## WHAT YOU ARE ASKED TO DO
Every line with the string "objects" should be copied from the data.
***** INFORMATION GIVEN
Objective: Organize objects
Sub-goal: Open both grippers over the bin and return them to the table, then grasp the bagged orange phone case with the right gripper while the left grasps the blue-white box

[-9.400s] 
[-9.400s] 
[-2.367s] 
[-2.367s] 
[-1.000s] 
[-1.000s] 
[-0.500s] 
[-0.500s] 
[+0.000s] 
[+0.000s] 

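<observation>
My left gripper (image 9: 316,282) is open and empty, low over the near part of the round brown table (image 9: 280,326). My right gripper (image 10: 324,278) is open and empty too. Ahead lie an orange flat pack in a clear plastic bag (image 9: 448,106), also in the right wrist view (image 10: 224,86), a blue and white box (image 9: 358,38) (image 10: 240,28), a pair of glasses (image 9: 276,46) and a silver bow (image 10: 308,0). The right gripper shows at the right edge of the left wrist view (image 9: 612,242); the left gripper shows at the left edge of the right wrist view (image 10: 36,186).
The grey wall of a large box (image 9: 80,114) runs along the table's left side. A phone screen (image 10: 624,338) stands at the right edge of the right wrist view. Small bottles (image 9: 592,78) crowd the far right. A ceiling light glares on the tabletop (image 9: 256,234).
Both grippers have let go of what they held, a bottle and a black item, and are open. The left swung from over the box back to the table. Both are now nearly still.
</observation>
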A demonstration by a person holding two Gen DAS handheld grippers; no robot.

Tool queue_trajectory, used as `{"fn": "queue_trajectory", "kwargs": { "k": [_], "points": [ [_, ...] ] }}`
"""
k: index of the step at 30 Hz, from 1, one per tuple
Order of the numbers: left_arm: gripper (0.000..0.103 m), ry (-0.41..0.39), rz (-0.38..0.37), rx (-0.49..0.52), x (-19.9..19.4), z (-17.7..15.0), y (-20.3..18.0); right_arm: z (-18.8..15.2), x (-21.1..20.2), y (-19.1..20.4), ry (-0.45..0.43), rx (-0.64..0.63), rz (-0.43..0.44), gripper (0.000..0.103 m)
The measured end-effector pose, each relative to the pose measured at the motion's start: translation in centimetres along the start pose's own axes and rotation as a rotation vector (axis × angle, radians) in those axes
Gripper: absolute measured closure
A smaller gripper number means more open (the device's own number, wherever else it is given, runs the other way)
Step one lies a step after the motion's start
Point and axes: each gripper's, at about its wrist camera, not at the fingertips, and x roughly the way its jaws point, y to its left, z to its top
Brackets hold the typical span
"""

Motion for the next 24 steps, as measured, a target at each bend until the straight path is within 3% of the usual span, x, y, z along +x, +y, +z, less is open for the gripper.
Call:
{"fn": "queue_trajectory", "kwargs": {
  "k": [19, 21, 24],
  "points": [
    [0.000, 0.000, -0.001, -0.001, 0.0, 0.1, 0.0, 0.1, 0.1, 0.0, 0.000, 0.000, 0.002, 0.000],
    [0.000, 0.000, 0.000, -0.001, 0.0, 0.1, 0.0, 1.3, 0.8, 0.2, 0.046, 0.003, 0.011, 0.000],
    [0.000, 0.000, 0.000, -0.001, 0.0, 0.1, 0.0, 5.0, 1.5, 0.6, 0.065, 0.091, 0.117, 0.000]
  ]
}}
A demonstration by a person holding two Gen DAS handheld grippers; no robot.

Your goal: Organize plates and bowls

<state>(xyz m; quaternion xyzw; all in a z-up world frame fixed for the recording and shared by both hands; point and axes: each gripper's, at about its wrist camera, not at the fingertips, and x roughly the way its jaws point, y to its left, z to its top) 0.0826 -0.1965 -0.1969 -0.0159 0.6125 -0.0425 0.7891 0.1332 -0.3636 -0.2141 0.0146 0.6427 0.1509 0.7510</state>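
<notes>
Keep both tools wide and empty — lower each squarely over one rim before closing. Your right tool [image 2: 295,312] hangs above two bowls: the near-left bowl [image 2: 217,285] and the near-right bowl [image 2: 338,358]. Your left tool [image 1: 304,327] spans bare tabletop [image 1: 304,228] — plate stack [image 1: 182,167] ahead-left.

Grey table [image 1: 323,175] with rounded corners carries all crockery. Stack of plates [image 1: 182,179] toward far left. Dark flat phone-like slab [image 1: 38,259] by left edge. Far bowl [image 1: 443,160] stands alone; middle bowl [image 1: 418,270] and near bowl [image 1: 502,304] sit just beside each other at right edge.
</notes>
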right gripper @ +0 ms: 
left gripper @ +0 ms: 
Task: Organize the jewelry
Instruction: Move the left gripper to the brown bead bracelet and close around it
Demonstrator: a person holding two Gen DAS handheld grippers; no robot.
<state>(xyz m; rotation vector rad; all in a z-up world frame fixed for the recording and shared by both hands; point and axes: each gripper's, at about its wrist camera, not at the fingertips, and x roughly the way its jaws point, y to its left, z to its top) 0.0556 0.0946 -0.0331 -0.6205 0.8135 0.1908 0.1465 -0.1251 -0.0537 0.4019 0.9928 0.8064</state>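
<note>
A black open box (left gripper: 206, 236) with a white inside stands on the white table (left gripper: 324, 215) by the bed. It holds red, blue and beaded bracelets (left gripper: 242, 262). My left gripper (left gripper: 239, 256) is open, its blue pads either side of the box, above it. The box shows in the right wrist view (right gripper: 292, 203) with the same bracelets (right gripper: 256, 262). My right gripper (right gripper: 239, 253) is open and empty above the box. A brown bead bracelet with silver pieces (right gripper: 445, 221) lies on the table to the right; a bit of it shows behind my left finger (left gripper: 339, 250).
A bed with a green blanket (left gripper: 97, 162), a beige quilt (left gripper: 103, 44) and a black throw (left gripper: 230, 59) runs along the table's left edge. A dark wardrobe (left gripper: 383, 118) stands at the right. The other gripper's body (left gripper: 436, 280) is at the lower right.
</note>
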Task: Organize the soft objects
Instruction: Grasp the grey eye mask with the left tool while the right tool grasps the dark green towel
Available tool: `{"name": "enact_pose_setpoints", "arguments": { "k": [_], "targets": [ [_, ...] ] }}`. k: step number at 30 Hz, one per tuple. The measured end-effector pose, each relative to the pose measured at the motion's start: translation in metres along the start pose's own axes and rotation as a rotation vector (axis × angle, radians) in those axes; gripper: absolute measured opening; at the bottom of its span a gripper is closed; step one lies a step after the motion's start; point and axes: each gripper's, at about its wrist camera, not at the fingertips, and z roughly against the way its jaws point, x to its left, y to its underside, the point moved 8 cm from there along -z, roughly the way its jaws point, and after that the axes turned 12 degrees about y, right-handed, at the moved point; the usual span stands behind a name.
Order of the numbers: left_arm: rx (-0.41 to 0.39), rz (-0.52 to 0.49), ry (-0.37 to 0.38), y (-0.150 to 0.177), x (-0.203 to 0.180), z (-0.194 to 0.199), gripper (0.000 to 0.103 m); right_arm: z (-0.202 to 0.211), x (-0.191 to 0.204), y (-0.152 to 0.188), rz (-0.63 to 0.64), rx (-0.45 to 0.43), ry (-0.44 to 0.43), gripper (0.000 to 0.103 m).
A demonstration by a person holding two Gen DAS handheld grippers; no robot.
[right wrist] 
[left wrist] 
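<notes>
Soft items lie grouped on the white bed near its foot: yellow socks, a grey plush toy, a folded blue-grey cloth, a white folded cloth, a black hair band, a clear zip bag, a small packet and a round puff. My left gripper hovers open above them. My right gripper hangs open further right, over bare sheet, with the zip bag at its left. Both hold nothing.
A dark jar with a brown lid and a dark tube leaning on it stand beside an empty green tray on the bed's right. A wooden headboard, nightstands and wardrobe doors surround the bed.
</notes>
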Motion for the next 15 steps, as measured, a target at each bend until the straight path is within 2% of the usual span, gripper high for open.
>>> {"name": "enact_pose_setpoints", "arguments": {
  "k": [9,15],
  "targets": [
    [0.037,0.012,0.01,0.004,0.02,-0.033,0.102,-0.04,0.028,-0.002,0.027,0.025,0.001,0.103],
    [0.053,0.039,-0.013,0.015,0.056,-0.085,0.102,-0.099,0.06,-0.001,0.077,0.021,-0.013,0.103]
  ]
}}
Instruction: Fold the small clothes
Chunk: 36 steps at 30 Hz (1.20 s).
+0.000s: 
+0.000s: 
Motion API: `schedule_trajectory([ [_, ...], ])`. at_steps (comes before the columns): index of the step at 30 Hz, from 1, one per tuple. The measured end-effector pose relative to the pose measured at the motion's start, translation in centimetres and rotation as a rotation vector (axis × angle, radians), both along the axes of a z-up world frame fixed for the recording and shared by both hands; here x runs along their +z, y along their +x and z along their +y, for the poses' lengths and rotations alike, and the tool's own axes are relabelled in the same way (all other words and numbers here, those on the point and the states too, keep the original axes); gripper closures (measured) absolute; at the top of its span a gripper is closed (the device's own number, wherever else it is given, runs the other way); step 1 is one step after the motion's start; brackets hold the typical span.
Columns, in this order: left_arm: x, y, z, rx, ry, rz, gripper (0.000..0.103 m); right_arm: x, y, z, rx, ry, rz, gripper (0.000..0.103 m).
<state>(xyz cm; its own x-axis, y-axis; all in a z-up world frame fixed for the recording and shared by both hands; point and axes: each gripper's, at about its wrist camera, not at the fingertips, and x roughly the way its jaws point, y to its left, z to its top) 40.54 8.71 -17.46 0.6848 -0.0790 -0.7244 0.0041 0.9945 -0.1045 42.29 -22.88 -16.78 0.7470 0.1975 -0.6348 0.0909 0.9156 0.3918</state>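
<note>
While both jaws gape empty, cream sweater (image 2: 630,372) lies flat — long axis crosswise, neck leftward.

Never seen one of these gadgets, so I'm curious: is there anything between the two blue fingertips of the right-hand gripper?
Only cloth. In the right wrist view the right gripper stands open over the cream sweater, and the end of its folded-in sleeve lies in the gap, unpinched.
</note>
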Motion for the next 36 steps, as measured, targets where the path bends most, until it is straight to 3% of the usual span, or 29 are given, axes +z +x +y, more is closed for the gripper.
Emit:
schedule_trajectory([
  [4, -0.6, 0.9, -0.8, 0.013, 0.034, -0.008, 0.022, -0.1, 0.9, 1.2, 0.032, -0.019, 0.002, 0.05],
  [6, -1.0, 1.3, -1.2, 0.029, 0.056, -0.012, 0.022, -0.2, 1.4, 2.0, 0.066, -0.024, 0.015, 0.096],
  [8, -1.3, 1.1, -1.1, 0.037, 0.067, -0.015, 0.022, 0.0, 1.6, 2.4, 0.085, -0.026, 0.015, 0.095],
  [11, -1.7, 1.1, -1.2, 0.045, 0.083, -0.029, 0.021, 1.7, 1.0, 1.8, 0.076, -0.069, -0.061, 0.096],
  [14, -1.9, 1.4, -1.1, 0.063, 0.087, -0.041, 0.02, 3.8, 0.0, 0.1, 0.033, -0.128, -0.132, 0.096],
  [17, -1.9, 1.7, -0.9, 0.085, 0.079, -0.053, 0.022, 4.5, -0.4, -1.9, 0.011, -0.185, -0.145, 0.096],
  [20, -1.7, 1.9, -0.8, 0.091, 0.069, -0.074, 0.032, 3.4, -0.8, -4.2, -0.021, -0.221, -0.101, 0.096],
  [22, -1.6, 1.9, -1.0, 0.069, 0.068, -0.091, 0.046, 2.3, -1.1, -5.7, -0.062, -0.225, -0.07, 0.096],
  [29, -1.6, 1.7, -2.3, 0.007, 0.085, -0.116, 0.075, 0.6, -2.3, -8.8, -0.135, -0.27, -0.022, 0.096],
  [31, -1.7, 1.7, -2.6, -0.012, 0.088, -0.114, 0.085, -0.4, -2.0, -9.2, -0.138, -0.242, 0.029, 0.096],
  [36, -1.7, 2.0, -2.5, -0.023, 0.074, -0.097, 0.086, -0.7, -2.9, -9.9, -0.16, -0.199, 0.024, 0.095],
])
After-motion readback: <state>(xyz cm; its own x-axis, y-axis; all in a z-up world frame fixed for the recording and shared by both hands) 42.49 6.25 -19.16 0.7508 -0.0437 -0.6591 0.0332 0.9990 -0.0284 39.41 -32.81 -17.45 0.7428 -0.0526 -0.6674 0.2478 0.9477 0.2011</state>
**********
## ANSWER SECTION
Objective: Organize objects
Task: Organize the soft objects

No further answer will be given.